::: EXERCISE DATA

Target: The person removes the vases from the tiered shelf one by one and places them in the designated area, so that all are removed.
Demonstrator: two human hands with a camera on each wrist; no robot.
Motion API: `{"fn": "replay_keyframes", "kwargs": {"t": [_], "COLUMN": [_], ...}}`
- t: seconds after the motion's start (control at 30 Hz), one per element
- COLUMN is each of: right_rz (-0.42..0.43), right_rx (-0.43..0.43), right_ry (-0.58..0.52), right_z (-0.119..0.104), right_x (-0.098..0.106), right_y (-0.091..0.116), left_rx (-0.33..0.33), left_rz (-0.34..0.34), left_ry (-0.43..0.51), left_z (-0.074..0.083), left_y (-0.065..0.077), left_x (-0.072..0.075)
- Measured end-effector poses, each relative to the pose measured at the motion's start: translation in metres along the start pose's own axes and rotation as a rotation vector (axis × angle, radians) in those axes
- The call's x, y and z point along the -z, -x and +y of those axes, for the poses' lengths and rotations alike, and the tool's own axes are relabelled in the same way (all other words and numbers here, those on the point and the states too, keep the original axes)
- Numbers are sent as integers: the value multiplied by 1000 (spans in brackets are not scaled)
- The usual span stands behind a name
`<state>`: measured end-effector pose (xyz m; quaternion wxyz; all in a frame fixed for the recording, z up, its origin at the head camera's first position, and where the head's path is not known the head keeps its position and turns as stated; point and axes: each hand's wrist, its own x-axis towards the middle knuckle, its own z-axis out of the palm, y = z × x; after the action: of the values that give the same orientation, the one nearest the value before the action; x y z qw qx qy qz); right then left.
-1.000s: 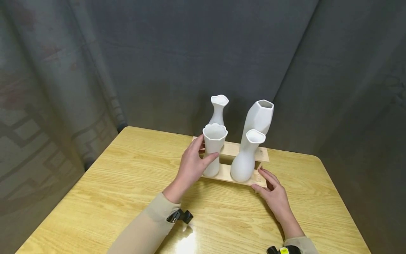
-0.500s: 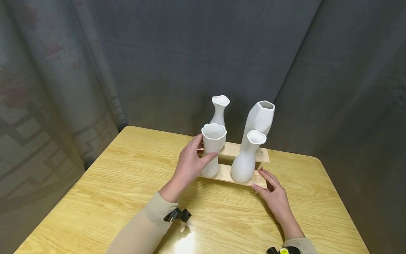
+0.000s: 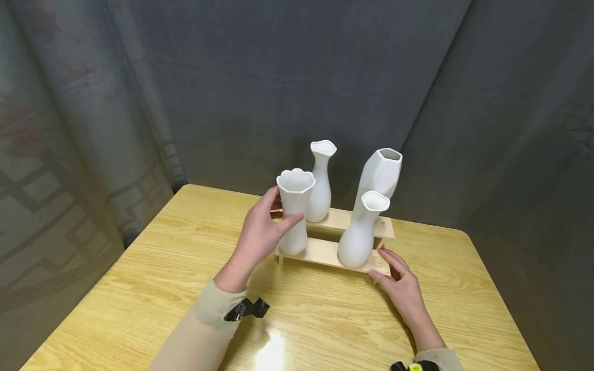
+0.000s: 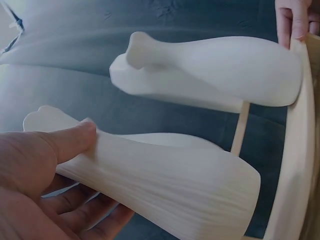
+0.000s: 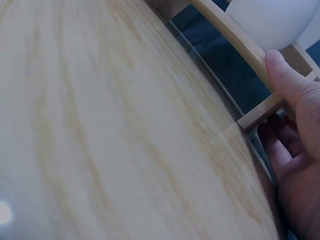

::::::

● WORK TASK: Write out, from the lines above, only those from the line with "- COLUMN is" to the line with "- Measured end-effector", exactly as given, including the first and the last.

● OUTPUT OF THE TASK:
- COLUMN is each of: right_rz (-0.42..0.43), right_rx (-0.43..0.43), right_ry (-0.58..0.52), right_z (-0.119..0.104), right_x (-0.098..0.106), right_y (-0.091..0.116), left_rx (-0.33..0.33), left_rz (-0.34..0.34), left_ry (-0.43..0.51), left_z (-0.074..0.083), left_y (-0.065..0.077), left_x (-0.072..0.075)
- Measured end-effector poses, each relative to the pose measured at the motion's start: translation in metres along the start pose's own axes and rotation as a rotation vector (axis × angle, radians) in those axes

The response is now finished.